Exercise details:
Print, exactly and completely, the data that appears below.

Data provided:
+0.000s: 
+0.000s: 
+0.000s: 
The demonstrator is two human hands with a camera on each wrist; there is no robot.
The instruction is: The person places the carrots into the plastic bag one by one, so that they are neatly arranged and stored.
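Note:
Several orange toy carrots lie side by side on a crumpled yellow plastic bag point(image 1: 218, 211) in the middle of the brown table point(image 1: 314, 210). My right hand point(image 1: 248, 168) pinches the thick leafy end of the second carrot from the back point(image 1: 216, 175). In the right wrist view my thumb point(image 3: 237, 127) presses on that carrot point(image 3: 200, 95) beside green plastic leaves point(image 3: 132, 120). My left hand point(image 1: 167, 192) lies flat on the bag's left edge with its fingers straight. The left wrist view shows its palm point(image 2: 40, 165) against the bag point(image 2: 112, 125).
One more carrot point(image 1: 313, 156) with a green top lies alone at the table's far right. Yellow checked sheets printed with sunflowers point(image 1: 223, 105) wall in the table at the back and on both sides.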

Your response:
+0.000s: 
+0.000s: 
+0.000s: 
The demonstrator is two human hands with a camera on each wrist; there is no robot.
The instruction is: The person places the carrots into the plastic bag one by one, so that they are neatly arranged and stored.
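Note:
Several orange toy carrots lie side by side on a crumpled yellow plastic bag point(image 1: 218, 211) in the middle of the brown table point(image 1: 314, 210). My right hand point(image 1: 248, 168) pinches the thick leafy end of the second carrot from the back point(image 1: 216, 175). In the right wrist view my thumb point(image 3: 237, 127) presses on that carrot point(image 3: 200, 95) beside green plastic leaves point(image 3: 132, 120). My left hand point(image 1: 167, 192) lies flat on the bag's left edge with its fingers straight. The left wrist view shows its palm point(image 2: 40, 165) against the bag point(image 2: 112, 125).
One more carrot point(image 1: 313, 156) with a green top lies alone at the table's far right. Yellow checked sheets printed with sunflowers point(image 1: 223, 105) wall in the table at the back and on both sides.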

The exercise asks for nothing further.